Unlike for banks and hospitals, there is no federal law requiring real estate businesses to implement information security programs to protect information and systems. That has led to real estate businesses having vulnerable systems and being the focus of potential attacks. Criminals are using a wide variety of attacks that threaten real estate businesses.
Business email compromise
A business email compromise (BEC) is an attack that deceptively convinces businesses to wire funds to criminal back accounts by pretending to be business counterparties, such as vendors or real estate sellers. Often, the criminals will send an email from a spoofed account that appears to be from someone within the business, such as the CEO or a trusted party, like an attorney or escrow agent. The FBI has concluded there have been over $3 billion of losses attributable to BEC.
While any business is susceptible to the BEC attack, the FBI has specifically explained that the BEC scam “targets all participants in real estate transactions.” Emails that may appear to be from an escrow agent or a contractor that just completed construction work could actually be criminals trying to trick a real estate business into sending a wire to the wrong account. The losses can be substantial, as the publicly-traded company Ubiquiti disclosed $46.7 million of fraudulent wire transfers made based on a BEC scam. With the frequency of wire transfers in the real estate industry, BEC scams will remain a significant threat to the businesses engaged in real estate deals of any kind.
Ransomware (physical systems)
Ransomware can target physical devices that are internet-enabled, not just personal computers and servers. A luxury Austrian hotel was the victim of a ransomware attack, locking out the hotel guests because the infection affected the electronic locks on the doors. The number of devices that are internet-enabled is increasing with the popularity of the Internet-of-Things. But the convenience of thermostats, door locks and lighting connected to the internet comes with an increase risk that hackers can take control of those systems or make the systems unworkable.

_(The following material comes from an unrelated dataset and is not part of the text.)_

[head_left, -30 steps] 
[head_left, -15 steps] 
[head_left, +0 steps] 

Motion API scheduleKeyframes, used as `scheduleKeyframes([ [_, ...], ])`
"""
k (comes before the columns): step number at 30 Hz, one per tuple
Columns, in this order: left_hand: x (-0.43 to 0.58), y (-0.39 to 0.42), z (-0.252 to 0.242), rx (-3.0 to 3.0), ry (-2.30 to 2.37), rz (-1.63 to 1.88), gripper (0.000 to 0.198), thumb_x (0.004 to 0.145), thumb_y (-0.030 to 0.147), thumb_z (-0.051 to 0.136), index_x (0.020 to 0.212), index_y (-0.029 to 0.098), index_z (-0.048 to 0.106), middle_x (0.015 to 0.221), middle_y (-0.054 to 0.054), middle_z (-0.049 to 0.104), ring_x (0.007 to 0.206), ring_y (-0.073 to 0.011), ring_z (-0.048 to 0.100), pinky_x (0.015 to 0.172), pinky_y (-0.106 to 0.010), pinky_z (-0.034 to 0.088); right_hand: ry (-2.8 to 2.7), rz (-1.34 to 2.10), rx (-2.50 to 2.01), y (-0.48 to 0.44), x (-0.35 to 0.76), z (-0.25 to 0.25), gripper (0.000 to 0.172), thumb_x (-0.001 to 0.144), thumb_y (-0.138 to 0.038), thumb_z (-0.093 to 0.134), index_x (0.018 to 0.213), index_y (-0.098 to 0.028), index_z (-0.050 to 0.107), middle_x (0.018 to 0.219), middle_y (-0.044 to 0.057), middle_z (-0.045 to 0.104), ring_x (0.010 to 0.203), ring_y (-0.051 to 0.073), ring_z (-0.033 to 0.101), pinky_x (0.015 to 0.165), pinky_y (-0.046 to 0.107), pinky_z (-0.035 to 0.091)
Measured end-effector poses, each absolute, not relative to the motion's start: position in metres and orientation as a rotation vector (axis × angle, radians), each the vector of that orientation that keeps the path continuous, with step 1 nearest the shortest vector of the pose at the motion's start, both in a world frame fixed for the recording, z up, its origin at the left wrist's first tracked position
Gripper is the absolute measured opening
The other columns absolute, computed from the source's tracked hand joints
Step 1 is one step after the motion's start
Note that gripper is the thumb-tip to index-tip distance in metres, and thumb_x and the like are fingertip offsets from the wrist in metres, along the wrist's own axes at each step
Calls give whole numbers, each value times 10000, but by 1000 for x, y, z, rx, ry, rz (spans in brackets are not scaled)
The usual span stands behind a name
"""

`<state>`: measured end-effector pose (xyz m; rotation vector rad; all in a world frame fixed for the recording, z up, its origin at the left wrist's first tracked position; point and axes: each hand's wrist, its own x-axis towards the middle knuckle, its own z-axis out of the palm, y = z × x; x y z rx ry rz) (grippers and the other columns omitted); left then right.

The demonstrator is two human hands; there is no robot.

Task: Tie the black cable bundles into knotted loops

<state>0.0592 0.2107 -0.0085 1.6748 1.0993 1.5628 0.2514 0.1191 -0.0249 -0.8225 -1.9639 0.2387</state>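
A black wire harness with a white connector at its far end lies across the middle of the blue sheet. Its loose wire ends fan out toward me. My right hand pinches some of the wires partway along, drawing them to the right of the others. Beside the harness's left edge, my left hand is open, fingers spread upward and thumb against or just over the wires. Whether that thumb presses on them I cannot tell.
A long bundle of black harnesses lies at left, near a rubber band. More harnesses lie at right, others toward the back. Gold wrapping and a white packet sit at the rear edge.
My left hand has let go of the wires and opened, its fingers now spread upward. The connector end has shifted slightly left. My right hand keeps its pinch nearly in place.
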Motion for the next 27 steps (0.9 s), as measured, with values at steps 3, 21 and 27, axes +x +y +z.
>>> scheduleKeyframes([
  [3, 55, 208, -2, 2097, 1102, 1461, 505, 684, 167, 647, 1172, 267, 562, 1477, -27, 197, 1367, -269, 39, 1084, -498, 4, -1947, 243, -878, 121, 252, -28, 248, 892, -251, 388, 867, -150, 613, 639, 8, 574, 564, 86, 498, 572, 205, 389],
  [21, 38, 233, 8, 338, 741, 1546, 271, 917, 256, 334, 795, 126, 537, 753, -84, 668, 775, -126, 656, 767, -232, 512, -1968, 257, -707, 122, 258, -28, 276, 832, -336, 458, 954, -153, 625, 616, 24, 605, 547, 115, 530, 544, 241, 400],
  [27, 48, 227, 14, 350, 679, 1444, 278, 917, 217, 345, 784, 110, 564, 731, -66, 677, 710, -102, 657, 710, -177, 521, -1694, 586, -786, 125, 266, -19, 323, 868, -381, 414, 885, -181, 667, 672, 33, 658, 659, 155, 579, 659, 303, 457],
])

Ransomware may get most of the headlines today, but there are still significant risks of being infected by other types of malware by hackers targeting banking credentials or personally identifiable information. Banking Trojans are used by criminals to capture a victim’s banking credentials to wipe the bank account clean. Other types of malware can be used to steal personally identifiable information, like employee or tenant sensitive data that can be used for identity theft purposes. Real estate targets with employee data, tenant data and significant holdings in bank accounts remain potential targets for these attacks.
Cloud computing vendors
Real estate businesses are following the trend of increasingly relying on cloud computing applications, but those vendors that store information also represent a cybersecurity vulnerability. A criminal does not need to hack a business to get that business’s sensitive data these days: it can target trusted vendors like cloud providers that store other parties’ sensitive information. Even though it may seem that by using a cloud provider, a business is outsourcing the risk, if a cloud provider gets hacked, the real estate business many be stuck holding most of the liability. Provisions in cloud computing agreements often provide minimal protection to customers in the event of a cyber attack, so customers are often left to eat most of the liability.

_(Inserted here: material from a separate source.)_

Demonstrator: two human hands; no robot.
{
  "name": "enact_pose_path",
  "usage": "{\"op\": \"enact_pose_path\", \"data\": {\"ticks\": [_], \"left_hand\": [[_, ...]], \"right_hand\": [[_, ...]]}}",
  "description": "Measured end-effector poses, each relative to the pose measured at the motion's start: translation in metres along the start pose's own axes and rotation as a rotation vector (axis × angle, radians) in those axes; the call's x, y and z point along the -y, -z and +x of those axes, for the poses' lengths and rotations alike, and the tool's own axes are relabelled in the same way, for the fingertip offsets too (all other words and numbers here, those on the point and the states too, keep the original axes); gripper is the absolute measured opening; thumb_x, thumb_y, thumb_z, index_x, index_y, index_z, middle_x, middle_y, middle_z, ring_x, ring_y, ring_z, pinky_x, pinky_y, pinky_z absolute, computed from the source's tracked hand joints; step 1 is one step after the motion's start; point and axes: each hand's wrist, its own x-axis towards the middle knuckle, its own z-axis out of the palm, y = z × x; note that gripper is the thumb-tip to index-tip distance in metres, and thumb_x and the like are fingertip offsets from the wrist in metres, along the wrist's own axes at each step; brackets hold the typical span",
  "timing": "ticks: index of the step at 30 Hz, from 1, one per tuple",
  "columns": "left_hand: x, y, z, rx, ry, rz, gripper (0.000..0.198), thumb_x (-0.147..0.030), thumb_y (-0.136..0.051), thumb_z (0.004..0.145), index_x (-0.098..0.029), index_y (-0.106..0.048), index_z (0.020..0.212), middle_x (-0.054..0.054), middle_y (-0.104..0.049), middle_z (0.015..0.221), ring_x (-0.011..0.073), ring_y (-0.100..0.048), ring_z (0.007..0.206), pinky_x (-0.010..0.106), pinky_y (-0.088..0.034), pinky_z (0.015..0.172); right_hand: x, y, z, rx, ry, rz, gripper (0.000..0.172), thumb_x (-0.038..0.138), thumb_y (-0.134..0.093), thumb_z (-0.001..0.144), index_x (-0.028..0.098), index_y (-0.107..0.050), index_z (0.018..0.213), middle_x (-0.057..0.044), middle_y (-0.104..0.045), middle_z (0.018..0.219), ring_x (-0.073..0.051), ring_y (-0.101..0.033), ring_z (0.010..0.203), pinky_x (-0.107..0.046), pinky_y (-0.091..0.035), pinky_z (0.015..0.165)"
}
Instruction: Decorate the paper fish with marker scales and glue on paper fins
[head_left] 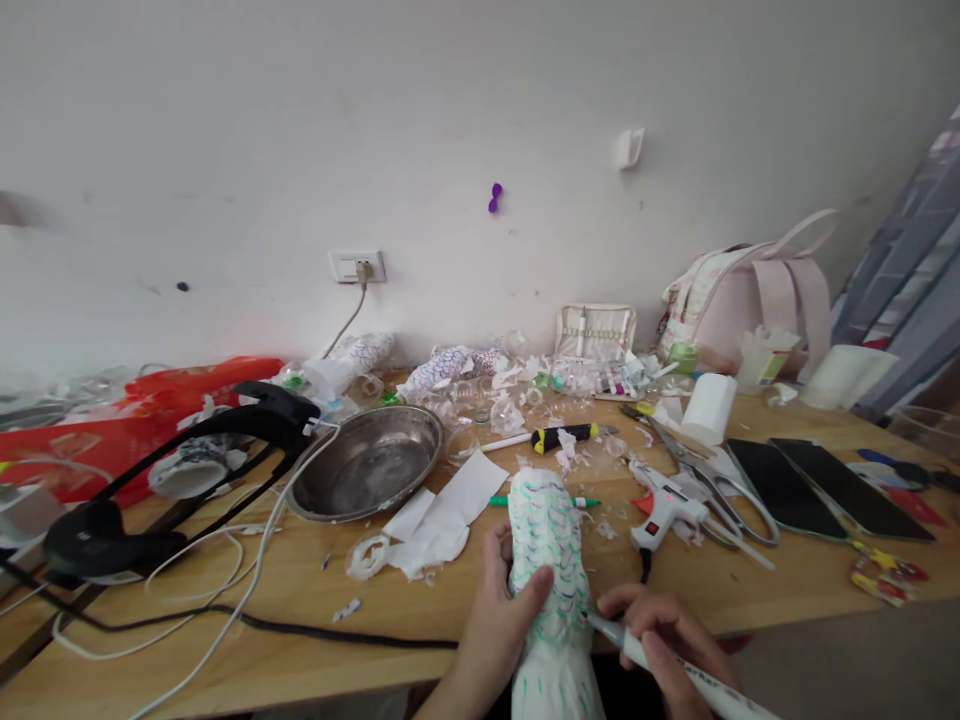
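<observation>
At the lower centre of the frame, the left hand [504, 600] curls round the white patterned form [547, 535] while the right hand [667, 635] grips a marker [724, 695] tip-first at its side, where steady support and light pressure should suit the rounded surface.

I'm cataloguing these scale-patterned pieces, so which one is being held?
The white piece with green and purple scales, gripped by the left hand; the other patterned pieces lie farther back, near the wall.
</observation>
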Motion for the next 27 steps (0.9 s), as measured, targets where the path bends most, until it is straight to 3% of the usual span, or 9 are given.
{"op": "enact_pose_path", "data": {"ticks": [4, 8, 10, 14, 18, 23, 27], "left_hand": [[-0.003, -0.001, 0.001, -0.043, -0.012, -0.037, 0.064, -0.055, -0.068, 0.069, -0.021, -0.038, 0.115, 0.013, -0.063, 0.116, 0.0312, -0.059, 0.112, 0.045, -0.044, 0.096], [-0.003, -0.002, 0.003, -0.054, -0.029, -0.067, 0.072, -0.054, -0.075, 0.061, -0.021, -0.041, 0.115, 0.015, -0.060, 0.123, 0.0326, -0.055, 0.118, 0.045, -0.041, 0.099], [-0.004, -0.003, 0.003, -0.059, -0.019, -0.105, 0.070, -0.057, -0.073, 0.062, -0.020, -0.044, 0.114, 0.014, -0.061, 0.121, 0.0324, -0.055, 0.117, 0.045, -0.042, 0.099], [-0.005, -0.001, 0.004, -0.122, 0.040, -0.197, 0.054, -0.060, -0.057, 0.076, -0.018, -0.054, 0.109, 0.013, -0.064, 0.117, 0.0307, -0.056, 0.115, 0.044, -0.042, 0.099], [-0.006, 0.001, 0.003, -0.074, 0.077, -0.170, 0.051, -0.051, -0.065, 0.074, -0.018, -0.057, 0.111, 0.012, -0.064, 0.120, 0.0312, -0.054, 0.117, 0.044, -0.039, 0.102], [-0.008, 0.000, 0.003, 0.009, 0.032, -0.052, 0.062, -0.055, -0.063, 0.074, -0.019, -0.050, 0.122, 0.014, -0.057, 0.131, 0.0322, -0.048, 0.126, 0.045, -0.035, 0.106], [-0.007, 0.001, 0.002, 0.026, -0.002, 0.034, 0.065, -0.053, -0.057, 0.080, -0.020, -0.037, 0.132, 0.014, -0.048, 0.141, 0.0296, -0.041, 0.132, 0.044, -0.032, 0.109]], "right_hand": [[-0.002, -0.003, -0.003, -0.054, 0.014, 0.036, 0.024, 0.036, -0.055, 0.088, 0.023, -0.063, 0.070, -0.004, -0.072, 0.082, -0.018, -0.069, 0.072, -0.020, -0.055, 0.058], [0.000, -0.004, 0.000, 0.042, 0.228, -0.037, 0.009, 0.026, -0.055, 0.088, 0.024, -0.062, 0.082, -0.006, -0.071, 0.084, -0.022, -0.070, 0.084, -0.026, -0.056, 0.070], [0.002, -0.006, 0.002, 0.055, 0.261, -0.090, 0.007, 0.024, -0.054, 0.087, 0.025, -0.060, 0.085, -0.005, -0.072, 0.090, -0.021, -0.070, 0.088, -0.025, -0.056, 0.074], [0.004, -0.008, 0.003, -0.019, 0.148, -0.159, 0.008, 0.025, -0.055, 0.087, 0.026, -0.061, 0.083, -0.002, -0.074, 0.095, -0.017, -0.071, 0.088, -0.018, -0.055, 0.075], [-0.003, -0.004, 0.001, -0.033, 0.059, -0.110, 0.010, 0.025, -0.056, 0.087, 0.026, -0.064, 0.080, -0.002, -0.074, 0.094, -0.017, -0.071, 0.089, -0.018, -0.056, 0.071], [-0.012, 0.000, -0.002, -0.053, 0.027, -0.024, 0.011, 0.028, -0.059, 0.086, 0.023, -0.066, 0.079, -0.007, -0.074, 0.095, -0.023, -0.071, 0.090, -0.025, -0.058, 0.070], [-0.012, 0.000, -0.003, -0.028, 0.010, 0.074, 0.012, 0.030, -0.056, 0.089, 0.026, -0.064, 0.081, -0.004, -0.074, 0.096, -0.022, -0.070, 0.091, -0.025, -0.058, 0.073]]}}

Implementing safeguards to reduce cyber risk
Now that real estate businesses are in the crosshairs of cybercriminals, they should be focusing on implementing protections to reduce the chance of becoming a victim of an attack and to improve their ability to respond in any such incident.

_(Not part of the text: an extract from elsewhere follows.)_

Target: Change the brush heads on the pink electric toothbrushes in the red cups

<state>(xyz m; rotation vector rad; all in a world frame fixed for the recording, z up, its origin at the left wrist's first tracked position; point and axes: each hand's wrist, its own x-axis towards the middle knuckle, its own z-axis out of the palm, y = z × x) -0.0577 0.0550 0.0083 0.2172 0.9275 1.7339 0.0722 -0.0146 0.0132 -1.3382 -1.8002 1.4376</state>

The 21st century will create new opportunities for the real estate industry to leverage technology to improve experiences for tenants and to streamline business operations, but they will also open new opportunities for hackers looking to disrupt those same businesses. Real estate businesses have become, and will remain, a cyber target. Improving cybersecurity controls and programs should be a priority for every organization because a successful attack can lead to lost revenue from hotels and tenants, six- and seven-figure wire transfers to criminal bank accounts and compromised sensitive information about employees. Taking appropriate steps can help reduce that risk, enabling real estate businesses to focus more on the business of buying, selling and managing real estate.
Gregory Stein serves as vice chair of the data privacy and information security group at the law firm Ulmer & Berne LLP. He earned the Certified Information Privacy Professional (CIPP/US) designation from the International Association of Privacy Professionals.